I was recently reading Michael Lind's
Up From Conservatism, a flawed-but-insightful book on 20th-century politics and the rise of the right.
Lind claims that, essentially, the Democratic Party once had three major components.
- The left-liberals, including progressives, socialists, and the 60's New Left.
- The neoliberals, recently including Bill Clinton, who wanted to bring about a better nation through a kinder, gentler version of Republican economic philosophy.
- The "national liberals", a category Lind creates to hold politicians such as Teddy Roosevelt, FDR, Truman, and possibly Eisenhower.
The national liberals often adopted progressive economic measures (such as Social Security), and persued strong-but-not-reckless policies on national defense (winning World War II, but containing Communism). Lind characterizes these politicians as being willing to spend money (and to intervene in markets) to strengthen the nation.
Now, Lind's third category is obviously created to push his own strengthen-the-nation views, and some of his choices of politicians are a bit odd. But there's a grain of truth here.
I've spent the last six months trying to puzzle out Dean's Vermont record. He began by ruthlessly balancing the budget, which was out of control, and supported some neoliberal trade positions (with some pro-union, pro-environment caveats). He overhauled the welfare system. But once the budget was balanced, Dean spent money primarily on healthcare, early childhood intervention, and land conservation. Dean pushed hard for business development in Vermont, perhaps too aggressively at times.

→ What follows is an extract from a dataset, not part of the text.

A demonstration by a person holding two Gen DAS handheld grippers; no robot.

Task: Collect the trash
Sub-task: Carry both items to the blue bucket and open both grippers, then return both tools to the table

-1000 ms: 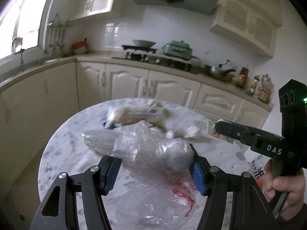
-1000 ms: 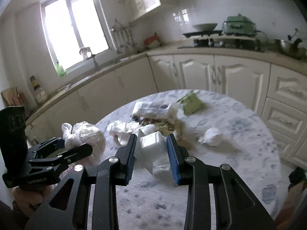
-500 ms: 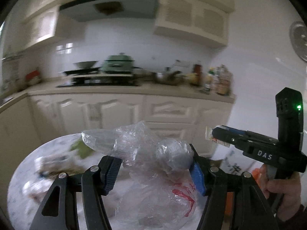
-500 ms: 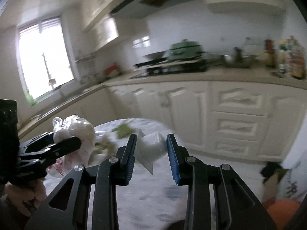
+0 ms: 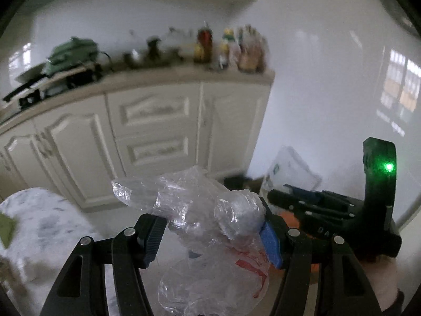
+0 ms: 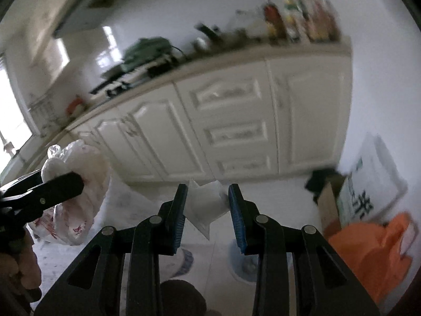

Reading Lind's book, and remembering Dean's enthusiasm for Truman, I tried applying Lind's "national liberal" label to Dean's record. It didn't exactly fit, but it illuminated some connections I hadn't seen before. Perhaps Dean isn't really a neoliberal who slowly discovered his progressive side over 11 years in office--he might instead be a fiscally-tight Lindian "national liberal" who finally reformed existing programs and got some money to spend on high priority improvements to Vermont.
If this is an accurate analysis of Dean, you should expect him to continue his budget-balancing obsession, to be cautious about going to war, and--like Truman--to buy guns and butter when the budget permits.
Dean was a great governor--and well-respected human being--but I'm still trying to puzzle him out politically.